Parse English sentences (to some extent).
"Jack went to the store." -->
SENTENCE(SUBJECT "Jack", VERB "went",
PP (Prep "to" (NP (ARTICLE "the", OBJECT "store")))
Pluck bits of data out of some text (scraping).
Why this type? The first String is the input – the stream of characters we are to parse.
The function returns a LIST because there can be multiple valid ways to parse the same string. Example: "a+b+c"
could be grouped either to the left or the right: (ADD (ADD a b) c)
or (ADD a (ADD b c))
.
Real ambiguity from a real programming language: C/C++:
if() __ else __
if() { if() __ } else __ // else attaches to outer if
if() { if() __ else __ } // else attaches to inner if
But in C/C++ the curly braces are optional, so without them this is ambiguous.
The result is a PAIR of (a, String). The ‘a’ component represents the value that was parsed (of type a). The String represents any LEFTOVER characters that weren’t used yet.
Example: parsing an integer
" -410xyz" --> [(-410, "xyz")]
A COMPLETE parse is when there are no characters leftover. But incomplete parses are used while parsing is in progress.
"32+51" --> [(32, "+51")] is the first step
eventually it gets to
--> [(BINOP(+,32,51), "")] as the complete parse.
Match a particular character. So char ‘A’ it should match an ‘A’ on the input stream, but it doesn’t match any other character.

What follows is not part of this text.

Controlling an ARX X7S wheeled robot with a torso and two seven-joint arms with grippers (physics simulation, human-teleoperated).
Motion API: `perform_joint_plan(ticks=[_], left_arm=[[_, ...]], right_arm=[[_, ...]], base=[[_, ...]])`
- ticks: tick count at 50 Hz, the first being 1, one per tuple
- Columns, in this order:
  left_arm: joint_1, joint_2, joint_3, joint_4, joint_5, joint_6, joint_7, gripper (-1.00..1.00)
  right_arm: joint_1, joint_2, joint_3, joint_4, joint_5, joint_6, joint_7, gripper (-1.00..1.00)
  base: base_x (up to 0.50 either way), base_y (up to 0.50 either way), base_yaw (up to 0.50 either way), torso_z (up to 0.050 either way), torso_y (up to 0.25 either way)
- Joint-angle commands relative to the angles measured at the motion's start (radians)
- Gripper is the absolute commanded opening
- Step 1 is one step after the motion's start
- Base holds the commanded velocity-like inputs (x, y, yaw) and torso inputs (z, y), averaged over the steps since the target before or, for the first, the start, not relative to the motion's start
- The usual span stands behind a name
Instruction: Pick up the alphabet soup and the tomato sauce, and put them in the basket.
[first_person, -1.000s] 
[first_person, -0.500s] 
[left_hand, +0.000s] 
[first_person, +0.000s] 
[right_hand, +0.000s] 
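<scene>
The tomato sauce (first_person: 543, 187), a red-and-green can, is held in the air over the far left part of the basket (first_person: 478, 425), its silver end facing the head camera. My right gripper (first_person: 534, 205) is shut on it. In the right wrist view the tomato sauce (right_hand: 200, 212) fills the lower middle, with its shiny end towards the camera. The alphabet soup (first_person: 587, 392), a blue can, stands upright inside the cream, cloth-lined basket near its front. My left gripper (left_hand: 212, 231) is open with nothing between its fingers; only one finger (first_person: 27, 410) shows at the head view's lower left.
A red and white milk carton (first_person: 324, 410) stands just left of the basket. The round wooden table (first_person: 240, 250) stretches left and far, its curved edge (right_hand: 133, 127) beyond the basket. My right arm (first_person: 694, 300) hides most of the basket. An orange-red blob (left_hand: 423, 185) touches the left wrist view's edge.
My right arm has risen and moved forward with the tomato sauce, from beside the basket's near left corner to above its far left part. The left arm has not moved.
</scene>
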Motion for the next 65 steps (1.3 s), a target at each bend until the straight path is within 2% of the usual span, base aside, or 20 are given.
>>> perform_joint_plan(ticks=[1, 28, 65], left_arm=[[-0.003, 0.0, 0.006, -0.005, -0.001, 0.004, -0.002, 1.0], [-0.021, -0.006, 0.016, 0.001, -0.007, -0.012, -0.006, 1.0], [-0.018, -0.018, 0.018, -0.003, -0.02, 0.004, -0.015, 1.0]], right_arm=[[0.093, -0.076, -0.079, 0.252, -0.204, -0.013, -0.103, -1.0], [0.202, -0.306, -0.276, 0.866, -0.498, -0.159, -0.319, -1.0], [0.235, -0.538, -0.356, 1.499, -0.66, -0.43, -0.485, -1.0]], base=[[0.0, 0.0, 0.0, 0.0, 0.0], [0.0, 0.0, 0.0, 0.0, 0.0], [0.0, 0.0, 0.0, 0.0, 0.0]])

satisfies :: (Char -> Bool) -> Parser Char
satisfies ok = Parser f
where f [] = []
f (d:ds)
| ok d = [(d,ds)]
| otherwise = []
twoChars (satisfies isAlpha) (satisfies isDigit) "A3"
--> [('A', "3")] -- After running first parser, isAlpha
--> [("A3", "")] -- Apply second parser to leftover string(s)
twoChars :: Parser Char -> Parser Char -> Parser String
twoChars p1 p2 = Parser stringParser
where stringParser initialString = concatMap nextParser (runParser p1 initialString)
nextParser (firstChar, restString) = concatMap finalResult (runParser p2 restString)
where finalResult (secondChar, remaining) =
[([firstChar,secondChar], remaining)]
These parser definitions can become much simpler if we recognize that Parser is a monad.
(All monads are also “Applicative functors” and “functors”, so declare those too.)
instance Functor Parser where
-- fmap :: (a -> b) -> Parser a -> Parser b
fmap f p = Parser g
where g s = map (\(a,r) -> (f a, r)) (runParser p s)
instance Applicative Parser where
-- pure: a -> Parser a
pure a = Parser (\s -> [(a,s)])
-- <*> :: Parser (a -> b) -> Parser a -> Parser b
-- liftA2 :: (a -> b -> c) -> Parser a -> Parser b -> Parser c
liftA2 combine pa pb = Parser f
where f s1 = concatMap g (runParser pa s1)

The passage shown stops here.